No, you still didn't get it. In the example above, a full 100% of positive results, 20 out of every 20, are the result of chance and not causality.

Your followup discussion is better, but your statement at the top doesn't work.

(Note also that there is an interaction between p-threshold and sample size which guarantees that, if you're investigating an effect that your sample size is not large enough to detect, any statistically significant result that you get will be several times stronger than the actual effect. They're also quite likely to have the wrong sign.)




> No, you still didn't get it. In the example above, a full 100% of positive results, 20 out of every 20, are the result of chance and not causality.

Yep, you're right. I do think I understand this, but rendering it into words is turning out to be surprisingly challenging.

Let me try this one more time: p=0.05 means that there is a 5% chance that any one particular positive result is due to chance. If you test a false hypothesis repeatedly, or test multiple false hypotheses, then 5% of the time you will get false positives (at p=0.05).

However...

> Imagine a hypothetical scientist that is fundamentally confused about something important, so all hypotheses they generate are false. Yet, using p=0.05, 5% of those hypotheses will be "confirmed experimentally". In that case, it is not 5% of the "experimentally confirmed" hypotheses that are wrong -- it is full 100%.

This is not wrong, but it's a little misleading because you are presuming that all of the hypotheses being tested are false. If we're testing a hypothesis it's generally because we don't know whether or not it's true; we're trying to find out. That's why it's important to think of a positive result not as "confirmed experimentally" but rather as "not ruled out by this particular experimental result". It is only after failing to rule something out by multiple experiments that we can start to call it "confirmed". And nothing is ever 100% confirmed -- at best it is "not ruled out by the evidence so far".


> I do think I understand this, but rendering it into words is turning out to be surprisingly challenging.

A p-value of .05 means that, under the assumption that the null hypothesis you specified is true, you just observed a result which lies at the 5th percentile of the outcome space, sorted along some metric (usually "extremity of outcome"). That is to say, out of all possible outcomes, only 5% of them are as "extreme" as, or more "extreme" than, the outcome you observed.
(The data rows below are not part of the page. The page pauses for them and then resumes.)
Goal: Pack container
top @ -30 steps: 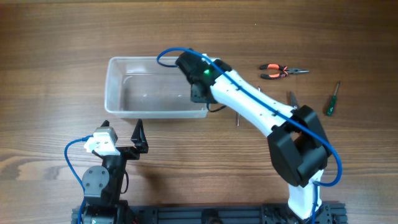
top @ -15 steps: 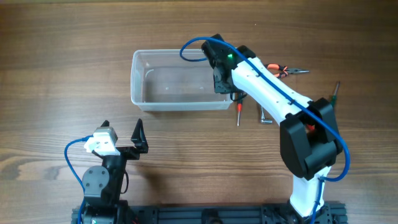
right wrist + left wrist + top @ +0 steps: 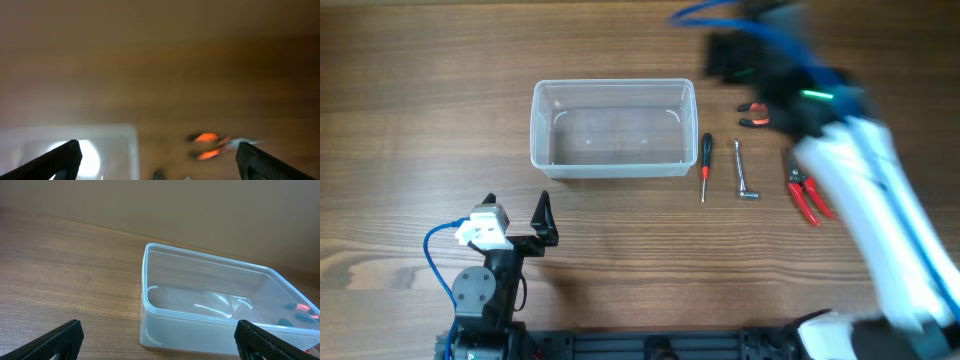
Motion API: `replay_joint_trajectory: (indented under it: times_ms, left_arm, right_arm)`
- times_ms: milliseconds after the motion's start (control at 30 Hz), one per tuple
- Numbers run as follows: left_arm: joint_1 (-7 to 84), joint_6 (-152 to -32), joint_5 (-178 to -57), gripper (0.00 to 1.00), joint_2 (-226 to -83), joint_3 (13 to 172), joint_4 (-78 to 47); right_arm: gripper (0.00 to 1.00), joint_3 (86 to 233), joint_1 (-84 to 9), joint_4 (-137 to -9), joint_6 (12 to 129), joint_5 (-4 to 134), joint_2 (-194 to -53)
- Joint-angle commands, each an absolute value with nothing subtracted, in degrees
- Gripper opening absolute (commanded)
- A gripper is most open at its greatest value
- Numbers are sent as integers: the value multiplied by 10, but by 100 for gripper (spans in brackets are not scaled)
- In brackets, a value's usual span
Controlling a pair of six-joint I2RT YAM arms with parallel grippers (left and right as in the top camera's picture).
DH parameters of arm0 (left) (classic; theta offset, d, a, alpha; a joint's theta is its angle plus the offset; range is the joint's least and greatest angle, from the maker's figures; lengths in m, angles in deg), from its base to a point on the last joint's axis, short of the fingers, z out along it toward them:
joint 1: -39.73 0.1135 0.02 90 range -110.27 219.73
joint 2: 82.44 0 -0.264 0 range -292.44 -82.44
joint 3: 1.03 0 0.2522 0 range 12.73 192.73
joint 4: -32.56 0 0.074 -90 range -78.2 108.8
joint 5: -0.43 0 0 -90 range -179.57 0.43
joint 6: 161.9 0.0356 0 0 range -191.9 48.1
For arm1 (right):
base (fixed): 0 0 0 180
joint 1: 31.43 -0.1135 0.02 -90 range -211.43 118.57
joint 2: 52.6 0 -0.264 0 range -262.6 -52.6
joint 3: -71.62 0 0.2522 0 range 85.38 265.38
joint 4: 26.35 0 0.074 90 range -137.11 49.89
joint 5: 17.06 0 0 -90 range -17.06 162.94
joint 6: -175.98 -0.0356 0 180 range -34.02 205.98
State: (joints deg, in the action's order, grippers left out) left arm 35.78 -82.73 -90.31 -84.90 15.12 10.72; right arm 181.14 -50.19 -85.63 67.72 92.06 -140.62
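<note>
The container [image 3: 610,166], a clear shallow tub, stands empty at mid-table. In the left wrist view the container [image 3: 150,275] is just ahead, between the wide-apart fingers of my left gripper [image 3: 162,339], which is open and holds nothing. My right arm [image 3: 865,190] is a motion blur at the upper right, clear of the tub. My right gripper [image 3: 160,157] is open and empty, hanging above the table with the container's corner [image 3: 120,132] at lower left.
Right of the tub lie a black-and-red screwdriver [image 3: 705,165], an L-shaped wrench [image 3: 744,172] and red-handled cutters [image 3: 807,197]. Orange-handled pliers [image 3: 753,116] lie further back and show blurred as pliers [image 3: 207,144] in the right wrist view.
My right gripper dragged the container to the right, then let go, opened and swung away up and right. The left arm has not moved.
</note>
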Motion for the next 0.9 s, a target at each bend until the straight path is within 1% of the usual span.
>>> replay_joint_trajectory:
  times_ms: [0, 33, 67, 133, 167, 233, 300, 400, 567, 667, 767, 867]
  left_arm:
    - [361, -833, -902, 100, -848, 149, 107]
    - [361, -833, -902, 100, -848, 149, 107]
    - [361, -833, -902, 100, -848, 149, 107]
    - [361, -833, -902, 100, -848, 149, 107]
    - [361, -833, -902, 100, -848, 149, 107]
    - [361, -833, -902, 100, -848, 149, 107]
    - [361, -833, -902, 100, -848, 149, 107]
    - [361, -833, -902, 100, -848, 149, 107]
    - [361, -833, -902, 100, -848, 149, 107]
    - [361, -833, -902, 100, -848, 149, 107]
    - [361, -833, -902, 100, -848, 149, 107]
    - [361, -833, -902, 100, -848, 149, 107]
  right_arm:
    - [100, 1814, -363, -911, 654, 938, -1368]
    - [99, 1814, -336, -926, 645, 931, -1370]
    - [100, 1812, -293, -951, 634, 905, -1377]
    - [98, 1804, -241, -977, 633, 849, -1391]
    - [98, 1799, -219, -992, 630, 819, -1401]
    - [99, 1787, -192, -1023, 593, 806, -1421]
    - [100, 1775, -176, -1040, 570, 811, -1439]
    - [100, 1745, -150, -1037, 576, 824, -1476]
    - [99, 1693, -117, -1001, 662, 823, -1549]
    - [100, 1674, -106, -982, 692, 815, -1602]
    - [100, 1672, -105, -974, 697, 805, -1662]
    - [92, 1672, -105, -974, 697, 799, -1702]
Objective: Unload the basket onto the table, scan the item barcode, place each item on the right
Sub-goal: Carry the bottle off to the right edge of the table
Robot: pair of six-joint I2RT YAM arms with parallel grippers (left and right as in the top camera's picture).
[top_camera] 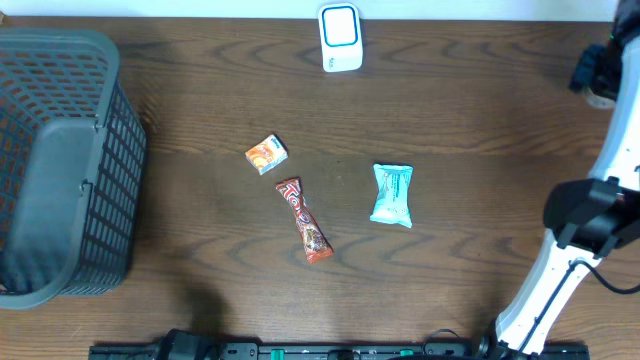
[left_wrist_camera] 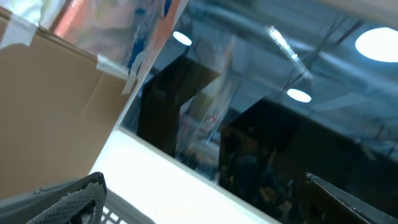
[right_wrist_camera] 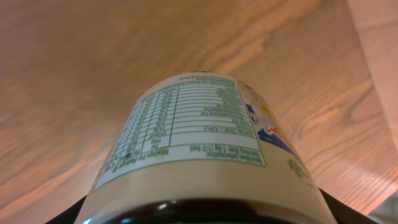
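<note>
A: Starting from the left, what is recorded?
B: A grey basket (top_camera: 60, 160) is noted; the left gripper (left_wrist_camera: 205, 180) is seen spread wide, nothing within it.
A: And further right?
B: The scanner (top_camera: 340, 38) is stood at the table (top_camera: 200, 300)'s far edge; the labelled bottle (right_wrist_camera: 193, 143) is clamped in the right gripper (top_camera: 597, 75), far right corner.

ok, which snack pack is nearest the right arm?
The light blue packet, rightmost of three; the orange pack and red bar lie further left.
</note>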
It doesn't tell you anything about the odds that any result is due to chance. It tells you how often the null hypothesis gives you a result that is "similar", by some definition, to the result you observed.


What do you think that "due to chance" means?


That is a very reasonable question, and in this context we might reasonably say that "this [individual] outcome is due to chance" means the same thing as "the null hypothesis we stated in our introduction is platonically correct".

But I don't really see the relevance to this discussion?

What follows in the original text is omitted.